What you will do:
Under this line are the records; write out word for word the part that begins at the line containing "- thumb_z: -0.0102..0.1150" and ends at the line containing "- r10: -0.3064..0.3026", and no more.

Data:
++++++

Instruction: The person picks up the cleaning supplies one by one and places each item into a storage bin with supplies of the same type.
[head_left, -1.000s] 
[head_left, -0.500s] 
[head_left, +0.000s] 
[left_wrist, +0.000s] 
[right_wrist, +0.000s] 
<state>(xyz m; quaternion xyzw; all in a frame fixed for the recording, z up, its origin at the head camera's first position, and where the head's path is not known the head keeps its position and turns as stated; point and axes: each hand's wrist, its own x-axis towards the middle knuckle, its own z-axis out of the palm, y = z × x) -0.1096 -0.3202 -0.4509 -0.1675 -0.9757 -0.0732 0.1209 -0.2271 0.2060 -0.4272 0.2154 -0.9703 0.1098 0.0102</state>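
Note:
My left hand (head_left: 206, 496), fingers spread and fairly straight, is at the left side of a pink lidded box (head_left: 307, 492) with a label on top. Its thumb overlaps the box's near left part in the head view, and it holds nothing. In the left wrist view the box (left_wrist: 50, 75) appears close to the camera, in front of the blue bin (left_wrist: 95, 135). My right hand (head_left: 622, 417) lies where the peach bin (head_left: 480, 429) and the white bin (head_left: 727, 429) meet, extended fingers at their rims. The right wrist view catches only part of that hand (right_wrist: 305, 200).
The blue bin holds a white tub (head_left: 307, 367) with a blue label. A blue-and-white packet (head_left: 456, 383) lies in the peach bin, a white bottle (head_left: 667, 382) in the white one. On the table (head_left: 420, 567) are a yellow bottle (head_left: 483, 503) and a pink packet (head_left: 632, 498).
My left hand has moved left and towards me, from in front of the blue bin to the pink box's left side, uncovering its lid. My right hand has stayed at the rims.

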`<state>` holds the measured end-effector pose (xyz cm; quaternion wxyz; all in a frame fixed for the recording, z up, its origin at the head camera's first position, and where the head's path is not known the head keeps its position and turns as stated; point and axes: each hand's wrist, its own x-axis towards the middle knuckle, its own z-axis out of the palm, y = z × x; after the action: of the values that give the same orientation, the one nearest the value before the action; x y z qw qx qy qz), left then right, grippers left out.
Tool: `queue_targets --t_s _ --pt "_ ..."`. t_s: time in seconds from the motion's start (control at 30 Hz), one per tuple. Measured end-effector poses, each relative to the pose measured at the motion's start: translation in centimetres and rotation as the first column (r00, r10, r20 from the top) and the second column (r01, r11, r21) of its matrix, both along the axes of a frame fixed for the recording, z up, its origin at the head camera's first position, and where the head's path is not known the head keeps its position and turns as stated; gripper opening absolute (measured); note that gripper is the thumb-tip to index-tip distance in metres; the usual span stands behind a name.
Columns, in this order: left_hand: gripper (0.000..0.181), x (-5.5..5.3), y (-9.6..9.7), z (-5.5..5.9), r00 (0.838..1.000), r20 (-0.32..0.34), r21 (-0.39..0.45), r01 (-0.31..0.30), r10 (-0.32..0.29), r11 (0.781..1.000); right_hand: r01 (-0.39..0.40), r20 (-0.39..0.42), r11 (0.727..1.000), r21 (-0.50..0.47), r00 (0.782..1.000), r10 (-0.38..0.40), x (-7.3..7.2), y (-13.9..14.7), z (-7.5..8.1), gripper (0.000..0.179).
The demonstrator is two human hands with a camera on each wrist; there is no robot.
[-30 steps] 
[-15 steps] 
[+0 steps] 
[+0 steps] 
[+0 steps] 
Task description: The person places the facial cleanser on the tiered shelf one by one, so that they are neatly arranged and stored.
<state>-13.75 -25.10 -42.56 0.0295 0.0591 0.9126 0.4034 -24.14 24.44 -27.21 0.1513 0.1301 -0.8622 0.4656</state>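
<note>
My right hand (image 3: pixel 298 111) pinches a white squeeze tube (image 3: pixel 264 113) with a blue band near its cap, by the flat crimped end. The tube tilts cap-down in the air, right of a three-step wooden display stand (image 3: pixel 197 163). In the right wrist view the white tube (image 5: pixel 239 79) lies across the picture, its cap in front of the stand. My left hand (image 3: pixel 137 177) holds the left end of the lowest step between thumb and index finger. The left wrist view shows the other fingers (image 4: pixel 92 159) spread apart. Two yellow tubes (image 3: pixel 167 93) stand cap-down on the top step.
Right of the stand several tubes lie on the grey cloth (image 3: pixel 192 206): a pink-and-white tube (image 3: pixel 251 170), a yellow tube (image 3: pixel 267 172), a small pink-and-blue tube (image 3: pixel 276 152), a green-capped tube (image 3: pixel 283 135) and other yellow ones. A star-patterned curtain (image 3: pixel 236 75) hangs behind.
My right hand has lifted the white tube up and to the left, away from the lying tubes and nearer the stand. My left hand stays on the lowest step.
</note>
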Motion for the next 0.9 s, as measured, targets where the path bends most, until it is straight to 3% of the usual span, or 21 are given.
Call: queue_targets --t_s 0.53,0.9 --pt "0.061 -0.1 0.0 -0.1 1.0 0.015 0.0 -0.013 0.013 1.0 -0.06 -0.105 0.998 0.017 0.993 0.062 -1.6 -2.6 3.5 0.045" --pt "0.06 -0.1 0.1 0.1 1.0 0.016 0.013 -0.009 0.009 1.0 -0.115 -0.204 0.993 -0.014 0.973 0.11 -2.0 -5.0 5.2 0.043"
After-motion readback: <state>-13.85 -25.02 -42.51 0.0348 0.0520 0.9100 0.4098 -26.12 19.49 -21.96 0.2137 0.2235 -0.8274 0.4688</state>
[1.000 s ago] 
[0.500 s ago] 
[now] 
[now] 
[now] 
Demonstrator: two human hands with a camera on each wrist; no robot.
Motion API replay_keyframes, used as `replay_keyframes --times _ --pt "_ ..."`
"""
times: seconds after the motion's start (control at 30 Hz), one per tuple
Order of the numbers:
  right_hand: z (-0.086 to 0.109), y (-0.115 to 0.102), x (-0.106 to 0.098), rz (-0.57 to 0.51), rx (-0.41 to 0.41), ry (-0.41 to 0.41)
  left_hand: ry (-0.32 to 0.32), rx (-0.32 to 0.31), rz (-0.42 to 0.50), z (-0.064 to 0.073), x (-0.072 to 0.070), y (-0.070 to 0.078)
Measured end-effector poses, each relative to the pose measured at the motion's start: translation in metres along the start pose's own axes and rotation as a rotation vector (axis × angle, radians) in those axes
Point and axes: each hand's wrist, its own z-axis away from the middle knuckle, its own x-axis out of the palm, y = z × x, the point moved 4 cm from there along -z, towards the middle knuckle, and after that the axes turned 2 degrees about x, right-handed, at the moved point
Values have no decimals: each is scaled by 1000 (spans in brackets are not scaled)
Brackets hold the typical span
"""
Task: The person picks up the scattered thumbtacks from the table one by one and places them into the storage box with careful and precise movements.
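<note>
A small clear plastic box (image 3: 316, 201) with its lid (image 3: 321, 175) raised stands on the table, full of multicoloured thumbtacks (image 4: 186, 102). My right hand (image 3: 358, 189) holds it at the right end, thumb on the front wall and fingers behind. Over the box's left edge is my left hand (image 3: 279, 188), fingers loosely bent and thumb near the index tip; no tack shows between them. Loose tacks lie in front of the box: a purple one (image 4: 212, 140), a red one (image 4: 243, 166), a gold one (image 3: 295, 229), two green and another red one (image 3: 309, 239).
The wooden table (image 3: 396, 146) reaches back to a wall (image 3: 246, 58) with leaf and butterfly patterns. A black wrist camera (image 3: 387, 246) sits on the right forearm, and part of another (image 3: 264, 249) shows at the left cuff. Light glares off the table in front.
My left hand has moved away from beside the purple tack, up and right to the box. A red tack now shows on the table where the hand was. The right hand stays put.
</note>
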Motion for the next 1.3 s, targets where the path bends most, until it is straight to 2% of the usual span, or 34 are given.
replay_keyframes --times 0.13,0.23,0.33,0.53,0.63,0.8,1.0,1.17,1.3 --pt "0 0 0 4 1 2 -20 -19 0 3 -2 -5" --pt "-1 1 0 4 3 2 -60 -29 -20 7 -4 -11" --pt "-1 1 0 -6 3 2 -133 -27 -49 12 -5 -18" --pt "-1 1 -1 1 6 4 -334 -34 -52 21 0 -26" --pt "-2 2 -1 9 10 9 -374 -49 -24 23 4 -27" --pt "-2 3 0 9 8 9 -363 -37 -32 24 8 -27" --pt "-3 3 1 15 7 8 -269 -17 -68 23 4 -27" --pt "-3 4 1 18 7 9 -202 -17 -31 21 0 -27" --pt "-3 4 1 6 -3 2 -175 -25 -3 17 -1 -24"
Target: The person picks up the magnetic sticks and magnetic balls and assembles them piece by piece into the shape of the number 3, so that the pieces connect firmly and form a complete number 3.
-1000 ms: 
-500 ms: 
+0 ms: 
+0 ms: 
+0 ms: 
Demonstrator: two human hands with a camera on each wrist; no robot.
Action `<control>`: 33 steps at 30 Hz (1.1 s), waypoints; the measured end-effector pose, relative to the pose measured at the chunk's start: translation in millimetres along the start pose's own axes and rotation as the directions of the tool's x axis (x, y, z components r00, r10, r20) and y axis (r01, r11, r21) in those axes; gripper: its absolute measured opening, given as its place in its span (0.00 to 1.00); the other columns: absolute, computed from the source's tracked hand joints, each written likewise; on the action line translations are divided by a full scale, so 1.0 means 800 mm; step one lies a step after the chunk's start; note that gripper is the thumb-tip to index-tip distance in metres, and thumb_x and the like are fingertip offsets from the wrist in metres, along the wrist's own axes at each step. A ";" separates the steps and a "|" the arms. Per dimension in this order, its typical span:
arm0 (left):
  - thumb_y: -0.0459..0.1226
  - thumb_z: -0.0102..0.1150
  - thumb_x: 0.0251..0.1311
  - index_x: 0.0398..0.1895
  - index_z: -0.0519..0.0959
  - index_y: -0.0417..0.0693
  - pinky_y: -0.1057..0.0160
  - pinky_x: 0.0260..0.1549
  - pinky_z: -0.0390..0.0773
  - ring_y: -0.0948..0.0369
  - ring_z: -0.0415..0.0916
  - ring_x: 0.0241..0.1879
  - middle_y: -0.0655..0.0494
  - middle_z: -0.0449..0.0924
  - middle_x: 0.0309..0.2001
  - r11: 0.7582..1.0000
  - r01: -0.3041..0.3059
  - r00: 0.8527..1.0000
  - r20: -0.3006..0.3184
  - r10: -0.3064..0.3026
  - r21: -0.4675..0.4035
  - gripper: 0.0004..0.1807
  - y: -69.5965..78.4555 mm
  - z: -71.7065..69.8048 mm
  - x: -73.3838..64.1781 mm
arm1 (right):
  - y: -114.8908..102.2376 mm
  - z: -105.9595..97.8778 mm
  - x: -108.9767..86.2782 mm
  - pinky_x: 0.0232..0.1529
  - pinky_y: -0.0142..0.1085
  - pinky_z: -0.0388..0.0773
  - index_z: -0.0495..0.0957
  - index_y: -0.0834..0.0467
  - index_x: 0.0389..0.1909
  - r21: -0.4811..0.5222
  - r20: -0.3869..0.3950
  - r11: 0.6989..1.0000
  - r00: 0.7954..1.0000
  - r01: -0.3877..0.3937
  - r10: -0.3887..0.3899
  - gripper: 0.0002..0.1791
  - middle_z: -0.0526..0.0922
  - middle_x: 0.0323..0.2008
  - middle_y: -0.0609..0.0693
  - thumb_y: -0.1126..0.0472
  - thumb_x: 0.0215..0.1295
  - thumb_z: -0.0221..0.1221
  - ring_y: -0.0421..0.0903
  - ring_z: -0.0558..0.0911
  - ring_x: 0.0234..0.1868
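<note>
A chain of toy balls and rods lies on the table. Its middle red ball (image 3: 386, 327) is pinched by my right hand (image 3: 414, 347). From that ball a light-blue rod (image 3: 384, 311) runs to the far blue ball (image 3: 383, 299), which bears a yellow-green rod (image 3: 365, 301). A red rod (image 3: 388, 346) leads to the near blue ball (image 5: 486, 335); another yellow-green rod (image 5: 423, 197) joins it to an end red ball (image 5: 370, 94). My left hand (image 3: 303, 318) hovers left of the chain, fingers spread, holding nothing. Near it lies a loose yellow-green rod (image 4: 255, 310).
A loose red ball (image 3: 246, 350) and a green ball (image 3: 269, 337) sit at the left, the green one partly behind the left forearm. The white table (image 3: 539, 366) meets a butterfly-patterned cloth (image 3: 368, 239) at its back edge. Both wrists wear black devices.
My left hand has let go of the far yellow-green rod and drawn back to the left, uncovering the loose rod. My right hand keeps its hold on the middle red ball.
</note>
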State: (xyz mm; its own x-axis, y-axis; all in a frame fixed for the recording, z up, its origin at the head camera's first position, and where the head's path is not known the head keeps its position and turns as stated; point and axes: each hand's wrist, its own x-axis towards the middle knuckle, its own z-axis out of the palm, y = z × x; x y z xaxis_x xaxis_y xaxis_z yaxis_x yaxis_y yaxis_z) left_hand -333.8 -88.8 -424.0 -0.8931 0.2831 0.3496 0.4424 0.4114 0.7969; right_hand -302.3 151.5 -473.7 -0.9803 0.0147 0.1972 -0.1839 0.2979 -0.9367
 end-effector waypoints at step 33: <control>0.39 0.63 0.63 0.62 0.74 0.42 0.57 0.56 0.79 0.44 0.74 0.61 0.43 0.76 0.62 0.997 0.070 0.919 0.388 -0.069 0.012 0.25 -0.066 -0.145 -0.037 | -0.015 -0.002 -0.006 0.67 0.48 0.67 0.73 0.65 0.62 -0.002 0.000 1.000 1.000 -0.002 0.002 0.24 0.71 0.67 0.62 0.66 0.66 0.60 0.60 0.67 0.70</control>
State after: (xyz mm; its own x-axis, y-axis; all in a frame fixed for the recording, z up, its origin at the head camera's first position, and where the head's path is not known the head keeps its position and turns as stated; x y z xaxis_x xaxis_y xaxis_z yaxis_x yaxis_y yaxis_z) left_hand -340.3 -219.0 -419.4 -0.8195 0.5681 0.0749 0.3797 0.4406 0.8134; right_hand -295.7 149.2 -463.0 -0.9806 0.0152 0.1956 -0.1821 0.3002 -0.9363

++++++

Response:
  - thumb_z: -0.0102..0.1150
  - thumb_x: 0.0251..0.1311
  - index_x: 0.0398..0.1895
  - index_z: -0.0519..0.0959
  - index_y: -0.0417..0.0693
  - pinky_y: -0.1057..0.0160
  - pinky_x: 0.0260..0.1549
  - pinky_z: -0.0390..0.0773
  - ring_y: -0.0948..0.0369
  - ring_z: -0.0415..0.0916
  - ring_x: 0.0241..0.1879
  - middle_y: -0.0655..0.0494
  - middle_z: -0.0449..0.0924
  - middle_x: 0.0309..0.2001
  - r11: 0.7582..1.0000
  - r01: -0.3041..0.3059
  - r00: 0.8527..1.0000
  - r20: -0.3006..0.3184
  - r10: -0.3064..0.3026

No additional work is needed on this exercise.